Sunday, June 03, 2007

Women underrepresented in the President's National Medal of Science Awards

When the new members of the National Academy of Sciences was announced last month, I wrote about the efforts of the Academy to boost the membership of women, who are significantly underrepresented. Since 2000, female membership has risen from 6% to 10%, a number still significantly below the 18% of U.S. full professors in science and engineering that are women.

Well, last week President Bush announced the winners of the 2005* National Medal of Science, to eight U.S. scientists, without a single woman in the bunch. Now doing a bit of math, you'd figure that if women were represented in the awards as they are in academia, one out of six awardees would be female. Obviously, women are underrepresented as National Medal of Science recipients. In fact only 6% of the 495 recipients are female. The last woman to receive the award was Rutger's University biologist Evelyn Witkin in 2002.
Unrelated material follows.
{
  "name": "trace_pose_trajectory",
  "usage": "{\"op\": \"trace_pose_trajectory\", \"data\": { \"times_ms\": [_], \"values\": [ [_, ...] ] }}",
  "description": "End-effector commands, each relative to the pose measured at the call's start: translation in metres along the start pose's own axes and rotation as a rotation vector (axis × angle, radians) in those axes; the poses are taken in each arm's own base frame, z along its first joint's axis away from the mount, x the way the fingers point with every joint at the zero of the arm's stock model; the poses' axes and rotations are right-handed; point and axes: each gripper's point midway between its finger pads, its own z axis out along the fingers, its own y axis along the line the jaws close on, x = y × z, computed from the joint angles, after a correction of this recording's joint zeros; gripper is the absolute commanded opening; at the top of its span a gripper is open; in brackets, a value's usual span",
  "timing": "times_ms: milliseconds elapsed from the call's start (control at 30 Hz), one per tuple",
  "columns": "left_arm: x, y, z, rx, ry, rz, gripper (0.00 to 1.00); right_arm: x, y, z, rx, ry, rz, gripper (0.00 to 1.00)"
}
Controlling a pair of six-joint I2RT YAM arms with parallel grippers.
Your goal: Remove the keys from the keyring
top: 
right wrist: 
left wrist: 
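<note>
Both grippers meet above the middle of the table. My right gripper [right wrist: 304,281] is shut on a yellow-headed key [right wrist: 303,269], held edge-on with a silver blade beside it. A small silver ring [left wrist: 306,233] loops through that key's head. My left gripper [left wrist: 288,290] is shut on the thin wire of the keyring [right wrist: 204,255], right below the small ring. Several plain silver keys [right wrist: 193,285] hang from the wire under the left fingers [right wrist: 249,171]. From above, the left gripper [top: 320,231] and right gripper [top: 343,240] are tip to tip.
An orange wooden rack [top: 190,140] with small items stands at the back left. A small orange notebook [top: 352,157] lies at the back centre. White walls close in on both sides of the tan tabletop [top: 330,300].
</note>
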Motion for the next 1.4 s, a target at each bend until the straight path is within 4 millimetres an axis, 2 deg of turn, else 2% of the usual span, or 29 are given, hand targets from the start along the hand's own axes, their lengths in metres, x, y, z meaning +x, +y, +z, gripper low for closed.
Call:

Why is that the case? It's not clear. Are fewer women nominated? Are women scientists just not as good as their male counterparts (I'd argue no, if the National Academy membership is any measure)? I hope the committee is willing to take a look at the award process to see whether there is some kind of bias.

As usual, there is an interesting discussion in the comments on Zuska's blog.

* That's not a typo. For some reason the 2005 award was announced this year. The wheels of government grind slowly, or something.